* _TASK OBJECTIVE_: Return each line of the listing below, unchanged, and omit the images.

* _DATASET CONTENT_:
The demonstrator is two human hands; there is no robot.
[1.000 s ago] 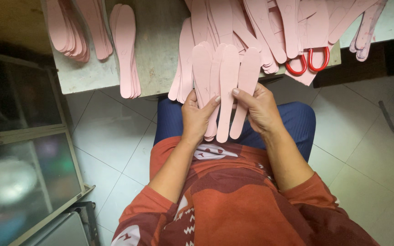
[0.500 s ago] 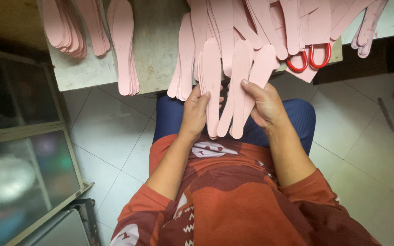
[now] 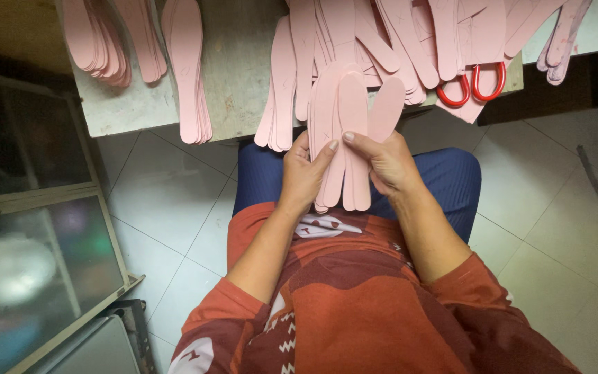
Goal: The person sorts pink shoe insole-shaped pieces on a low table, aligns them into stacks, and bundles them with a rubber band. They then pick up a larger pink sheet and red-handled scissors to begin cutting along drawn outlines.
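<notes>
Both hands hold a bunch of pink insole-shaped cut-outs (image 3: 347, 118) upright over my lap, just off the table's near edge. My left hand (image 3: 306, 173) grips the bunch from the left, fingers laid across its front. My right hand (image 3: 385, 163) clasps it from the right, thumb on top. The bunch is squared into a narrow stack, with one insole tip leaning out to the right.
A grey table (image 3: 237, 76) carries more pink insoles: stacks at the far left (image 3: 105, 38), a stack hanging over the edge (image 3: 188, 76), and a loose heap (image 3: 410, 34). Red-handled scissors (image 3: 475, 83) lie at the right. A metal-framed glass cabinet (image 3: 36, 208) stands to my left.
The fanned insoles have been gathered into a tighter stack between my hands. Both hands have closed in toward each other around it.
</notes>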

* _ANSWER FOR THIS EXERCISE_:
The demonstrator is two human hands; there is no robot.
[1.000 s ago] 
[0.500 s ago] 
[now] 
Goal: The person sorts pink shoe insole-shaped pieces on a low table, aligns them into stacks, and bundles them with a rubber band. They then pick up a larger pink sheet and red-handled scissors to begin cutting along drawn outlines.
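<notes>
Both hands hold a bunch of pink insole-shaped cut-outs (image 3: 347, 118) upright over my lap, just off the table's near edge. My left hand (image 3: 306, 173) grips the bunch from the left, fingers laid across its front. My right hand (image 3: 385, 163) clasps it from the right, thumb on top. The bunch is squared into a narrow stack, with one insole tip leaning out to the right.
A grey table (image 3: 237, 76) carries more pink insoles: stacks at the far left (image 3: 105, 38), a stack hanging over the edge (image 3: 188, 76), and a loose heap (image 3: 410, 34). Red-handled scissors (image 3: 475, 83) lie at the right. A metal-framed glass cabinet (image 3: 36, 208) stands to my left.
The fanned insoles have been gathered into a tighter stack between my hands. Both hands have closed in toward each other around it.
</notes>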

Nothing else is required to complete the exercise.